InfoQ Homepage Presentations Deep Learning on Microcontrollers

Deep Learning on Microcontrollers

Bookmarks

View Presentation

Speed:

Download

34:10

Summary

Pete Warden discusses why Deep Learning is a great fit for tiny, cheap devices, what can be built with it, and how to get started.

Bio

Pete Warden is technical lead on the mobile and embedded side of TensorFlow, and was previously CTO of Jetpac, acquired by Google in 2014.

About the conference

QCon.ai is a practical AI and machine learning conference bringing together software teams working on all aspects of AI and machine learning.

Transcript

Warden: I'm going to be talking about running deep learning on really tiny devices, running on less than 100 kilobytes. I'm a tech lead on the TensorFlow team, I've been with TensorFlow since the beginning. Initially, I was working on a bunch of the mobile side of TensorFlow, getting things running on Android and iOS, but, over the last year or two, I've been working much more on the embedded side of TensorFlow.

Why am I here? Why am I talking about running TensorFlow, running machine learning on these embedded devices? It's not something that people usually associate with deep learning, you usually think about things like running on the cloud, running on massive data centers, so, why is this such an important topic? Why does this matter?

The biggest number that jumps out at me is the fact that there are already 150 billion embedded devices out there in the world, that dwarfs by far any other computing platform that's out there. Not only that, the number is growing at 20%, roughly, every year. The good news is we've reached a lot of the world, but that means that the number of internet users is not growing nearly as fast as it was over the last 10 years. Smartphone sales have actually been pretty flat, so the growth there has been very small.

In terms of where the compute is happening, these embedded devices are by far the most common platform that's out there. There's a massive amount of compute sitting out there in the world already, these are increasingly 32-bit devices that actually have a lot of capability, they're able to do a lot of computation. It's a really interesting platform that isn't really being used anywhere near as much as it could be.

You may have noticed I haven't used the word "edge" when I've been talking about this because this is another slightly abstract thing, but it really bugs me when we talk about edge computing, because this is just a random diagram I picked up when I searched for edge computing, and there's something missing from this. What's missing is the people who are actually using these devices, if you put the people on here, they would be shoved off the edge. I don't think that we are at the edge when we're doing our computing, I think that our users, the people who are actually doing this stuff, should be at the center of all of our diagrams. Then everything that gets further away, that should be considered the edge, I see like the edge as being a very, very cloud-centric way of thinking about the world. We actually want our compute and our data to be near us so that we can have interactivity, so that we can have control over it. I really try and avoid the use of the word "edge" because I think it really marginalizes what's actually happening here.

Why ML: Energy

There are a lot of embedded computers out there, but why does machine learning matter for these devices? There's one big sticking point for all of these devices out there, and that is energy usage. If you think about these 150 billion devices, almost all of them are not in devices that are actually wired into the mains power. They rely on either having a battery or doing increasingly some energy harvesting, so you don't even need any kind of battery. The reason for that is pretty simple, as soon as you have something that relies on having a battery, you have to have somebody who changes that battery or somebody who recharges that battery.

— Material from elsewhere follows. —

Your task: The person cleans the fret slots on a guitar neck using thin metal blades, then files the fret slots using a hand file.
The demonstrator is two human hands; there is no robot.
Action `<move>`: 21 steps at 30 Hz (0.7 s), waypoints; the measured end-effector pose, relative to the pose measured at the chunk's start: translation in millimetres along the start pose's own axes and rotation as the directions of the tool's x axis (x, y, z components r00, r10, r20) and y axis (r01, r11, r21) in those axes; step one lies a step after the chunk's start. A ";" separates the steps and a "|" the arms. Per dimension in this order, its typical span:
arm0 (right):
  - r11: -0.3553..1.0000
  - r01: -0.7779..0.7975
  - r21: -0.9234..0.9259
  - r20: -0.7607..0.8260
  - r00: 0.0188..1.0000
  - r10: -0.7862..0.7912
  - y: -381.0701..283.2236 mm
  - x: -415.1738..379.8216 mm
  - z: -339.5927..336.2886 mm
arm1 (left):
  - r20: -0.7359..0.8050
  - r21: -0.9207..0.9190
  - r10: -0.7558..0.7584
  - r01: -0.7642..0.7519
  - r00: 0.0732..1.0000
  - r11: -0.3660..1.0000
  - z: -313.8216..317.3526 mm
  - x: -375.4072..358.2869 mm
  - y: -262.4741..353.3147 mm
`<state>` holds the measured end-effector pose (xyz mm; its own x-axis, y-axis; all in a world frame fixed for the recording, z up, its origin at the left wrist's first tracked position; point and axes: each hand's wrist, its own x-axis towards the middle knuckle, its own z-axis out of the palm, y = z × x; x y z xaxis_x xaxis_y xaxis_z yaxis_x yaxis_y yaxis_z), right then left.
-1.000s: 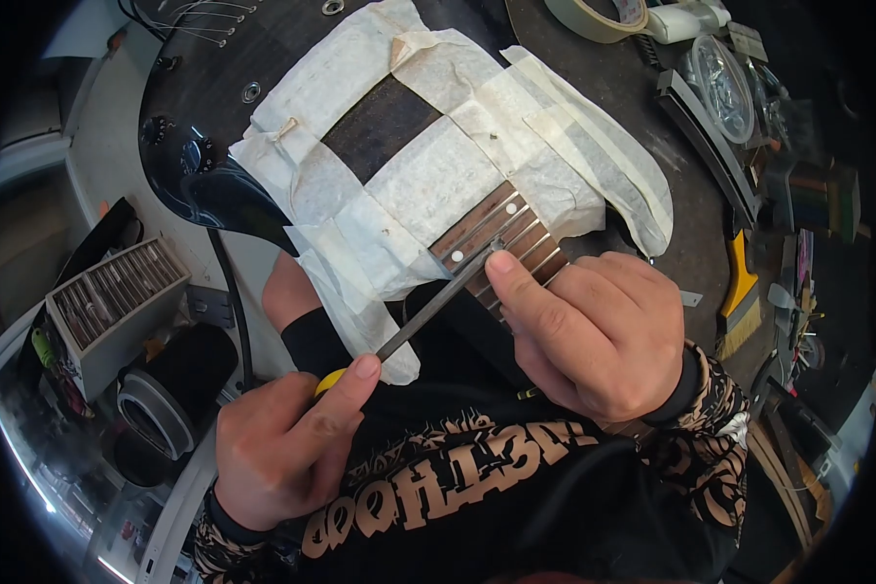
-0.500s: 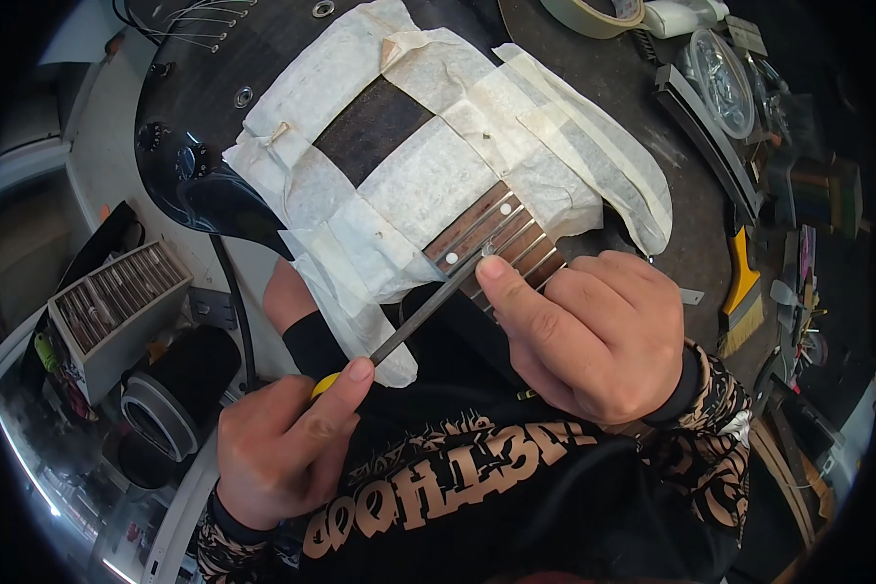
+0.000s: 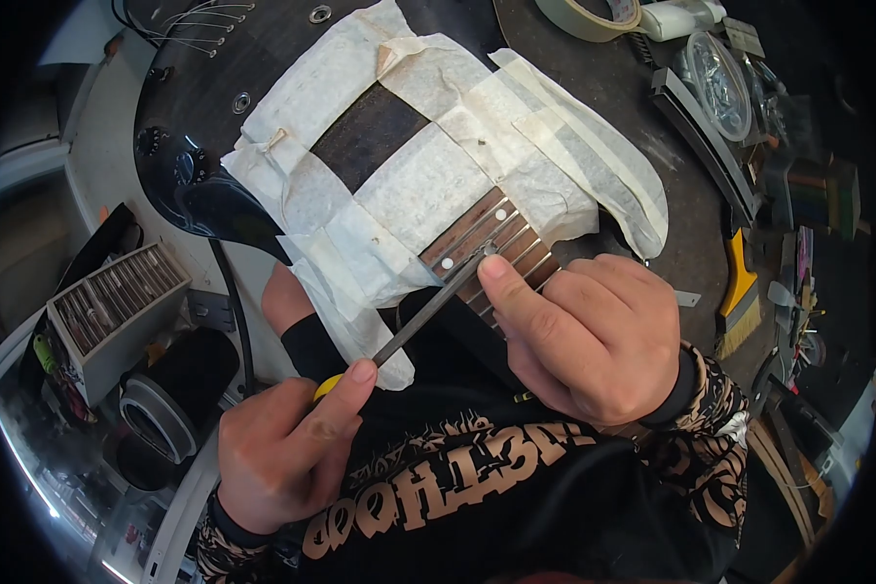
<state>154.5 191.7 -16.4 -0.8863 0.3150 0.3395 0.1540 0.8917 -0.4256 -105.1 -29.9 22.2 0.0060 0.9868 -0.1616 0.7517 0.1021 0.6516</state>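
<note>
A dark electric guitar [image 3: 297, 73] lies across the bench, its body partly covered with pale masking tape [image 3: 399, 185]. Strips of tape frame a bare dark patch, and the wooden fretboard [image 3: 462, 229] shows metal frets and white dots. My left hand [image 3: 287, 438] is closed on the yellow handle of a slim metal file [image 3: 420, 321], index finger stretched along it. The file's far end lies over the frets. There my right hand [image 3: 594, 331] wraps the neck's edge, its thumb beside the file tip; its fingertips are hidden.
On the right are a tape roll [image 3: 594, 15], a long dark bar-shaped tool [image 3: 703, 141], a yellow-handled brush [image 3: 740, 292] and a clear tub [image 3: 718, 83]. A box of slotted metal pieces [image 3: 117, 297] stands at left, near a black cylinder [image 3: 195, 365].
The file has slid slightly up and right along the fret, the left hand moving with it. The guitar has shifted very slightly left in view.
</note>
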 end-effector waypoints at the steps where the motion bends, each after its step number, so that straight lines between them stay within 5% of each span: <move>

If you already have 10 or 20 of these devices for every single person in the world already, if that number keeps growing, pretty much we will soon be spending all of our time just running around just changing batteries for our robot overlords. Really having batteries that you need to change, or things you need to wire in, or anything that you need to touch rapidly becomes unworkable in terms of what can actually manage.

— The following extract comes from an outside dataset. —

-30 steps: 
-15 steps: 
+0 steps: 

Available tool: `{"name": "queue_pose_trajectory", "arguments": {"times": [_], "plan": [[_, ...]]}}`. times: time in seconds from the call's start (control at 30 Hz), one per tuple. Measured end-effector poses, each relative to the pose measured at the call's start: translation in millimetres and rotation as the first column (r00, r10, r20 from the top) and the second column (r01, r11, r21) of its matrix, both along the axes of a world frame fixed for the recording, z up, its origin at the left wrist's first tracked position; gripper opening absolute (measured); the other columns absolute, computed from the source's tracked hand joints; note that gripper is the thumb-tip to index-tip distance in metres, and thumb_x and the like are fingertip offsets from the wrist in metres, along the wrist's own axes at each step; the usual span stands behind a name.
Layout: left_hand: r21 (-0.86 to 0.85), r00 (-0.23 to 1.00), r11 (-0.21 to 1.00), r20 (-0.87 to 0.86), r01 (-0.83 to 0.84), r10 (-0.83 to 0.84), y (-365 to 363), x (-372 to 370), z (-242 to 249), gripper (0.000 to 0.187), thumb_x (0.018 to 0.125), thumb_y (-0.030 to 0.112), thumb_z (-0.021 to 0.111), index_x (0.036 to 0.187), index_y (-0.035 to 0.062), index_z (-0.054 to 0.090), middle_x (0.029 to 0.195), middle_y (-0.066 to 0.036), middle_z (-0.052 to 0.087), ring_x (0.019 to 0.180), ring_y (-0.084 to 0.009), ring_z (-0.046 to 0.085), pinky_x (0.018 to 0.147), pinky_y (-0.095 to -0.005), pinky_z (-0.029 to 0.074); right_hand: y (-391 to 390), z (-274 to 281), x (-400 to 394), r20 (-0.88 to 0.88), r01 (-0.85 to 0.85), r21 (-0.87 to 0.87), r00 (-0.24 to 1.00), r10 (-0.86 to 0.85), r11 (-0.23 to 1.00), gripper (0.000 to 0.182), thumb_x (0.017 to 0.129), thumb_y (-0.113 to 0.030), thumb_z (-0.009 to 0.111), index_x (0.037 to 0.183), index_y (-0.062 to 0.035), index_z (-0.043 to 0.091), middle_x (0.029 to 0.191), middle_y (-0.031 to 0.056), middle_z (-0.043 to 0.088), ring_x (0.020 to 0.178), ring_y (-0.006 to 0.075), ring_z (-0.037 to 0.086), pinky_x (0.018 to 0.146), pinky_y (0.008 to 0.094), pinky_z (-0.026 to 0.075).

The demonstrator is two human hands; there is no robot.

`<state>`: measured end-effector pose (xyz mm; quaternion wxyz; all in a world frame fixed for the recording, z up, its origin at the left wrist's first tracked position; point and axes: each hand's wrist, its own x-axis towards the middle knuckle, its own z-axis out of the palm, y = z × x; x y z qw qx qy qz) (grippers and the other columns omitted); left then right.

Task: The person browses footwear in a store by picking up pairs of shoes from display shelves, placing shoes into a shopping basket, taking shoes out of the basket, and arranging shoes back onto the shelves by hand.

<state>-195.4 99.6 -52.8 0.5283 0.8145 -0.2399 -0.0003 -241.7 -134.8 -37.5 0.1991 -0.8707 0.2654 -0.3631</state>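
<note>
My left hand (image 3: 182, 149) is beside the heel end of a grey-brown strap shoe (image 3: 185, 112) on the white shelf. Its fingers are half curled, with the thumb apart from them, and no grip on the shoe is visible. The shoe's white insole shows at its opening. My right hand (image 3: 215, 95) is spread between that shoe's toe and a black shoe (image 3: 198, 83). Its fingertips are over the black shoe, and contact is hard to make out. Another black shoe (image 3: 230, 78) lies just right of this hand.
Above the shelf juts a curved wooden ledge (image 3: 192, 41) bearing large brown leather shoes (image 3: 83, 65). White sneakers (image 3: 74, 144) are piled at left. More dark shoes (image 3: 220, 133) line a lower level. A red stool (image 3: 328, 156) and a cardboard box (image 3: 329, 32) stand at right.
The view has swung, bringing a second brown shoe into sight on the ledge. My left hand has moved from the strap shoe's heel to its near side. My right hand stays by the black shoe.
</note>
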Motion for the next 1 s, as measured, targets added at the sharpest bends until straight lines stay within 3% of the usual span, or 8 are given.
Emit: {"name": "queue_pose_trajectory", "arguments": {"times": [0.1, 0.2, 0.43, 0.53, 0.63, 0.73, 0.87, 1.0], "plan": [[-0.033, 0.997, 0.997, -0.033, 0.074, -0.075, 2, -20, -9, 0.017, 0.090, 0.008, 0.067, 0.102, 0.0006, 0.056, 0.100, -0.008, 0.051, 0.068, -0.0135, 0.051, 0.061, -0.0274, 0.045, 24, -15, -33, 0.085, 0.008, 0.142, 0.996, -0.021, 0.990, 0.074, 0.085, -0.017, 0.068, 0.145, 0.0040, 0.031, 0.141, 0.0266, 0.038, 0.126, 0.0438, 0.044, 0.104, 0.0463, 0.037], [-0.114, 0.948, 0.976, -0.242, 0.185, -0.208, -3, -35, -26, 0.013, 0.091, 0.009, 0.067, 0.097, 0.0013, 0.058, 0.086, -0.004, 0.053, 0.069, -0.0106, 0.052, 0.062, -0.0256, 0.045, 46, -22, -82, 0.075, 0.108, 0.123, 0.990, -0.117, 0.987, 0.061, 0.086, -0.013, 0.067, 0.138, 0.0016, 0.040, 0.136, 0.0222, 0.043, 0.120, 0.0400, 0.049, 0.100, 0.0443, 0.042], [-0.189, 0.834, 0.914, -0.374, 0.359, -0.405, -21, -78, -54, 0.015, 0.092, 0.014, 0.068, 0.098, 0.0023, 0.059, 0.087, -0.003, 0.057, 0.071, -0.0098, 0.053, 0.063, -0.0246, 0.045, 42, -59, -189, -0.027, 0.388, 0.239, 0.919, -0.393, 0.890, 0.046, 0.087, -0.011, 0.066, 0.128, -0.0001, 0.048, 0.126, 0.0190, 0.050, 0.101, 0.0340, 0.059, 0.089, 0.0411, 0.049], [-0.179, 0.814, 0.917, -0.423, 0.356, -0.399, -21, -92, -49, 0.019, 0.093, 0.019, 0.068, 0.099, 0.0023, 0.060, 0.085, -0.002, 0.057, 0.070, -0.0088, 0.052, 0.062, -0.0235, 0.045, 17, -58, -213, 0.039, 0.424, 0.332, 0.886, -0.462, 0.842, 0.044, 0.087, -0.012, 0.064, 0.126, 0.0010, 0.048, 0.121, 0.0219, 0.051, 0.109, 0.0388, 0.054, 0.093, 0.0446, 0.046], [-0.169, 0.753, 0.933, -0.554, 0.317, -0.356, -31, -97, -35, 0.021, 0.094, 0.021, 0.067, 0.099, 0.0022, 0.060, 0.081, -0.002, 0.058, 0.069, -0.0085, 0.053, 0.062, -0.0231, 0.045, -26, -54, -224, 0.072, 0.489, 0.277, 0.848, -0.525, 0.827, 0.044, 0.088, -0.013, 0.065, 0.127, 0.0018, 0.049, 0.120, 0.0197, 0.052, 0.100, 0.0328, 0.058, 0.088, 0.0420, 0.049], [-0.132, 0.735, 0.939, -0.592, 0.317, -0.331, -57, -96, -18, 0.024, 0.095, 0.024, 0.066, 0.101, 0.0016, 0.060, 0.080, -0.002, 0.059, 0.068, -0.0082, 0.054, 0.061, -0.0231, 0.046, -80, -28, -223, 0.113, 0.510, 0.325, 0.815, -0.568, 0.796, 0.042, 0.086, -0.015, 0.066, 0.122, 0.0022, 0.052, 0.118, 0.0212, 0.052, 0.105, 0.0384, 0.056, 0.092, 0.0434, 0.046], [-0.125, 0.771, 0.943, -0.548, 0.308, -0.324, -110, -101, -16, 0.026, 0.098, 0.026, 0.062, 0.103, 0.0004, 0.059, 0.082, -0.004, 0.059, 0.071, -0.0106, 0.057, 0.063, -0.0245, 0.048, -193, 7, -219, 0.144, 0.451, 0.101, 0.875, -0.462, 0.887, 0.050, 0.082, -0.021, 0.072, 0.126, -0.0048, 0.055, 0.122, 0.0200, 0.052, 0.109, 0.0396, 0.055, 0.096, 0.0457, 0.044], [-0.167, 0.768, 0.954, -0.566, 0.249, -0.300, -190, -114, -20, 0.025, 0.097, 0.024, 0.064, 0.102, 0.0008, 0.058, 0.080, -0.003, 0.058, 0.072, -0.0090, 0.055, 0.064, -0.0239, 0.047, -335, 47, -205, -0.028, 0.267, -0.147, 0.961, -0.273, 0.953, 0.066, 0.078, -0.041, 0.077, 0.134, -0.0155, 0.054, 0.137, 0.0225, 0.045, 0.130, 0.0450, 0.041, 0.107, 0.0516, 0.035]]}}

One of the things I've found interesting as well is, even places where you think, "Hey, no, we've got access to power here, like factory floors" you very often actually find it extremely hard or extremely expensive to tap into that power. Having something that you can peel and stick for like predictive maintenance, is actually a much more practical solution than trying to go through all of the processes are required to plug something into the mains power. You have this big bottleneck on deploying these devices where energy usage is crucial, and you have to keep energy usage really low.

One of the things I discovered over the last couple of years as I've been working in this area is that there are very hard limits on how much power it takes to transmit data. Even sending data through something like Bluetooth low-energy and sending it just a few meters, will use tens to hundreds of milliwatts. To give you an idea of what that means, if you are below one milliwatt, you can probably run on a coin battery on the order of weeks to months, which is the minimum that you want to reach for if you are trying to design a device that's going to be out there in the world, possibly running on energy harvesting, but definitely running on a battery for a long time.

There seems to be a very hard problem in terms of none of these radio transmission technologies have ever been able to get below the low hundreds of milliwatts down to the high tens of milliwatts. It just seems it's extremely hard to send data, even a short distance, once you get into sending cell data, it gets really tough.

What's interesting is that the sensors that can capture that data are able to run with very low power usage. They can run well below a milliwatt into the microwatt ranges to do things like video capture, to do things like audio capture, accelerometers, all of the things you would expect. Running arithmetic on the CPUs in these embedded processors is also extremely cheap in terms of energy, and it's getting cheaper. You can do millions of operations per second for well under a milliwatt already and there are lots of signs that that's going to get even cheaper, and you're going to be able to do much more processing.

You have this situation where you can capture lots of data, you can process lots of data, but if you ever want to try streaming it to the cloud or sending it anywhere, you're going to rapidly just drain the battery. That means that almost all the data that's currently being captured is being dropped on the floor. You have these sensors that are capable of doing this amazing data capture, but we can't do anything with it currently.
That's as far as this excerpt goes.